The presented case reflects the delay frequently present in the diagnosis of EMPD. Since the clinical investigations described above did not encounter an underlying adenocarcinoma, we may assume that this is a case of primary EMPD. Although primary EMPD has the potential to become disseminated, patients with this form of the disease usually have a better prognosis than the ones with secondary EMPD. Several factors may portend a greater risk of death, namely: i) presence of dermal invasion; ii) elevated CEA levels; iii) presence of regional lymphadenopathy and iv) bilateral lymph node metastases. Presence of dermal invasion is probably the most significant factor affecting survival (12). As none of the factors known to negatively affect survival are present in this case, the clinical course is expected to be positive.
Although there are no established guidelines for treatment of EMPD, surgery is considered the mainstay of treatment (1,5). In an effort to reduce the morbidity frequently associated with the surgical treatments performed, many other therapeutic approaches have been attempted on patients with EMPD. Therapeutic regimens other than surgery include radiotherapy (15-21), topical chemotherapy with 5-fluorouracil (22,23) and imiquimod (24-30), CO2 laser therapy (31) and photodynamic therapy (32-37). Since EMPD is a rare and heterogeneous condition, studies reviewing or proposing different treatment strategies are often retrospective and include a small number of patients. Therefore, regimens like radiotherapy and topical chemotherapy, despite being associated with promising results in some studies, are usually reserved for patients unfit for surgery (1,5).
In the reported case, the patient was considered fit for surgery.
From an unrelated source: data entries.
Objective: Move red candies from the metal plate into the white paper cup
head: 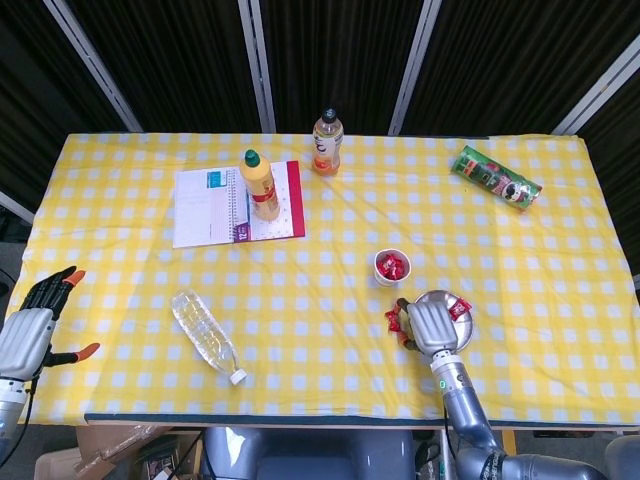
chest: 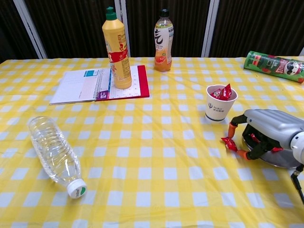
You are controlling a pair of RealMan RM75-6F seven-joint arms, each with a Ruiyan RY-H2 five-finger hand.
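Note:
The metal plate [head: 441, 295] [chest: 281, 160] sits near the front right, with red candies [head: 458, 308] in it. My right hand [head: 430, 326] [chest: 273, 125] hovers palm down over the plate's left half and hides most of it. A loose red candy [head: 393, 319] [chest: 229, 144] lies on the cloth just left of the plate. It sits between that hand's orange fingertips [chest: 231, 128], which stand apart; nothing is lifted. The white paper cup [head: 392, 267] [chest: 219, 109] stands just behind, holding red candies. My left hand [head: 30, 335] hangs off the table's left edge, fingers spread, holding nothing.
A clear water bottle [head: 205, 335] [chest: 53, 153] lies at the front left. A notebook [head: 212, 205], a yellow bottle [head: 260, 186] and an orange drink bottle [head: 327, 142] stand at the back. A green crisp can [head: 497, 178] lies at the back right.

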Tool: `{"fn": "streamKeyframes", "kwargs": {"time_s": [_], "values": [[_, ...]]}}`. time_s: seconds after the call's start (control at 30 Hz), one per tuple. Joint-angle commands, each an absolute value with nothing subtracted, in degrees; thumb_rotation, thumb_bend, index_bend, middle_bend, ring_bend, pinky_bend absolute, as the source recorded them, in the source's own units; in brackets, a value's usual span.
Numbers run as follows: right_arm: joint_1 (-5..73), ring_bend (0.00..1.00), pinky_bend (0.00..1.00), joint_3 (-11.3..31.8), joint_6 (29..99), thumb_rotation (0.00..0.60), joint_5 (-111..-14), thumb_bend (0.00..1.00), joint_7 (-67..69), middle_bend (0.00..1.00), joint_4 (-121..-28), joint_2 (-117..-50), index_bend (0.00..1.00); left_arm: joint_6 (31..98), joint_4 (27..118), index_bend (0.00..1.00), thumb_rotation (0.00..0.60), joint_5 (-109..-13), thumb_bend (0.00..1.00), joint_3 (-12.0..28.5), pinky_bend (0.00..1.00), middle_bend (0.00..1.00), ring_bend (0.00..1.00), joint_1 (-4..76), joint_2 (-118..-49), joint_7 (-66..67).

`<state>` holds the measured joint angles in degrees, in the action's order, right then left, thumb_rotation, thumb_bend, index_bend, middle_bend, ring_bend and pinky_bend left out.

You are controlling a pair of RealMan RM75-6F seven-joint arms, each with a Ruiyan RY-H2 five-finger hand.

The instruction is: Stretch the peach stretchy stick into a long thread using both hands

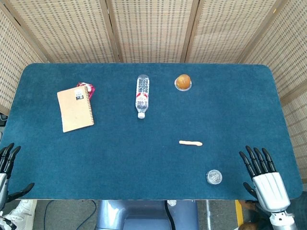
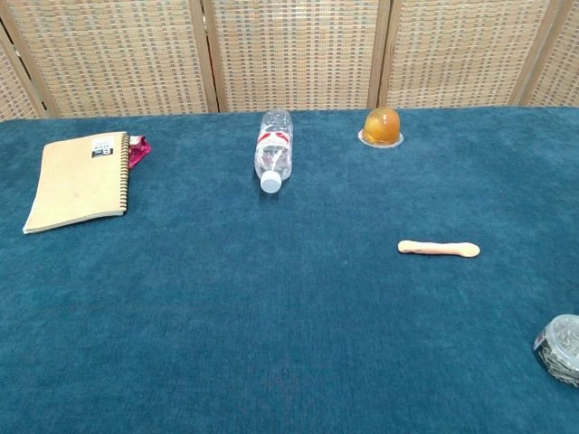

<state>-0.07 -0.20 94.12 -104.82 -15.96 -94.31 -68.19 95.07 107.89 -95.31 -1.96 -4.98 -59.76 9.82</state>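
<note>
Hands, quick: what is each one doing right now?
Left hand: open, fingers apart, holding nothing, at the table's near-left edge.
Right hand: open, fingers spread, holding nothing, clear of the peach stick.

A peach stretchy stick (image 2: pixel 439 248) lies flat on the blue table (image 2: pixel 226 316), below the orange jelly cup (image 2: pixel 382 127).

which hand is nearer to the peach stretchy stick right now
Right. The right hand sits open at the table's near edge, just beyond and right of the peach stretchy stick. The left hand is at the far left edge, across the table.
</note>
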Motion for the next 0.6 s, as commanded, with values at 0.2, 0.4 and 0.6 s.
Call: {"fn": "streamKeyframes", "kwargs": {"time_s": [0.2, 0.4, 0.6], "values": [[-0.14, 0.0, 0.0, -0.87, 92.88, 0.6, -103.44, 0.0, -15.1, 0.0, -96.63, -68.17, 0.0, 94.83, 107.87, 0.0, 0.6, -95.02, 0.0, -1.83, 0.0, 0.0, 0.0, -4.93, -60.07, 10.31], [2.32, 0.0, 0.0, -0.36, 88.24, 0.6, -101.57, 0.0, -13.56, 0.0, -98.85, -68.35, 0.0, 94.3, 108.24, 0.0, 0.6, -94.14, 0.0, -1.34, 0.0, 0.0, 0.0, -4.6, -60.33, 10.45], [11.68, 0.0, 0.0, 6.19, 74.49, 0.6, -92.78, 0.0, -15.48, 0.0, -101.58, -67.21, 0.03, 92.44, 108.13, 0.0, 0.6, -91.55, 0.0, -0.14, 0.0, 0.0, 0.0, -3.49, -61.01, 11.94]]}}
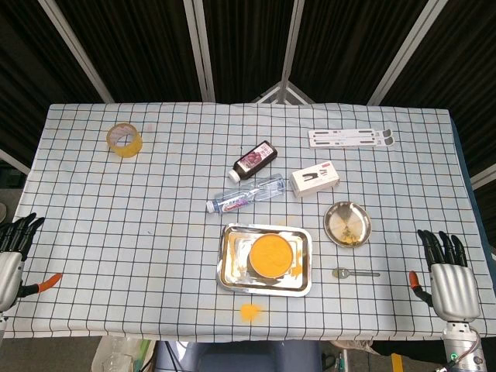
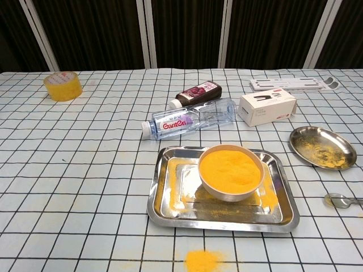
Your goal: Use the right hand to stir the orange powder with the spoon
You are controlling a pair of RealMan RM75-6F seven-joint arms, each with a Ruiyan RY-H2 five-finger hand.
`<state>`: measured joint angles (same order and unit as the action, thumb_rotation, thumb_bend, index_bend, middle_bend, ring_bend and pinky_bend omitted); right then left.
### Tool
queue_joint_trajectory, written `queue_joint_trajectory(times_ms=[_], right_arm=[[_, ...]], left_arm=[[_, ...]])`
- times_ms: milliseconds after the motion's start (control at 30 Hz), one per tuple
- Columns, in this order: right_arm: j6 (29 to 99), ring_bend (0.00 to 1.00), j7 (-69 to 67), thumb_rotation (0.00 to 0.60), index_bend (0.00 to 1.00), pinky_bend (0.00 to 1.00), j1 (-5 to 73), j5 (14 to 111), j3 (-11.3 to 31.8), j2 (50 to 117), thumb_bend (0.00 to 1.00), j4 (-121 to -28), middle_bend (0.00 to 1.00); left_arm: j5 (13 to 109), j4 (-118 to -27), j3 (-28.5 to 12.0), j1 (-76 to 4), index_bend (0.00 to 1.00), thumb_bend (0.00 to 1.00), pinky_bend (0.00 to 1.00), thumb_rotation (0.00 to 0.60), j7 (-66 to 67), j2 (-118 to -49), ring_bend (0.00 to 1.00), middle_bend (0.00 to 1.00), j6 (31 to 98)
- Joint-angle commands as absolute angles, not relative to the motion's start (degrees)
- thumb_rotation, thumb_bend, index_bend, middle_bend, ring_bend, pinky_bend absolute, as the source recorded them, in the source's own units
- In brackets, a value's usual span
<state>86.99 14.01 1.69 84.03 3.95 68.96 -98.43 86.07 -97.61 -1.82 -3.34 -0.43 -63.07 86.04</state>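
Note:
A bowl heaped with orange powder (image 1: 270,256) (image 2: 229,168) stands in a steel tray (image 1: 229,267) (image 2: 164,204) near the table's front. The metal spoon (image 1: 355,273) (image 2: 340,200) lies flat on the checked cloth to the right of the tray, its bowl end toward the tray. My right hand (image 1: 449,275) hovers at the table's right front edge, fingers spread and empty, a short way right of the spoon's handle. My left hand (image 1: 15,252) is at the far left edge, fingers apart and holding nothing. Neither hand shows in the chest view.
A small steel dish (image 1: 347,224) (image 2: 322,147) dusted with powder sits behind the spoon. A clear water bottle (image 1: 246,195) (image 2: 190,120), a dark bottle (image 1: 255,161), a white box (image 1: 315,180) and a tape roll (image 1: 124,139) lie farther back. Spilled powder (image 1: 249,311) (image 2: 202,260) lies in front of the tray.

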Motion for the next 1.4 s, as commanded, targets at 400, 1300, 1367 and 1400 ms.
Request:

Although a wide local resection was performed, surgical margins were positive, which led to a reoperation. No Paget cells were found in the resected specimen after the second procedure. Several methods for intraoperative assessment of margin involvement were previously described in literature, including the use of frozen sections and fluorescein (38-41), but are still of unproven value.
Complete post-operative recovery will require several months and at least one more surgical procedure. Meanwhile, patient is back to his usual activities.

CONCLUSIONS

EMPD is a rare cutaneous neoplasm that can affect the perianal region and that may be misdiagnosed as chronic intertrigo, eczematous dermatitis or tinea cruris. Therefore, considering this pathological entity in the differential diagnosis of perianal skin lesions is of paramount importance to avoid a delay in the diagnosis and to achieve an optimal management. Definitive diagnosis can only be made by cutaneous biopsy. EMPD may be primary or secondary in its etiology. Primary EMPD is thought to arise as a primary intraepithelial adenocarcinoma in most cases, while secondary EMPD represents extension of an underlying adnexal adenocarcinoma or visceral malignancy. Investigations should be made in order to exclude an underlying malignancy.
This reported case of EMPD was successfully treated with surgery, the mainstay of treatment.

Conflicts of interest

All authors declare that they have no conflicts of interest.

Funding

This case report received no specific grant from any funding agency in the public, commercial, or notfor- profit sectors.

Ethical statement

Informed consent was obtained from the patient for the publication of this case report and any accompanying figures.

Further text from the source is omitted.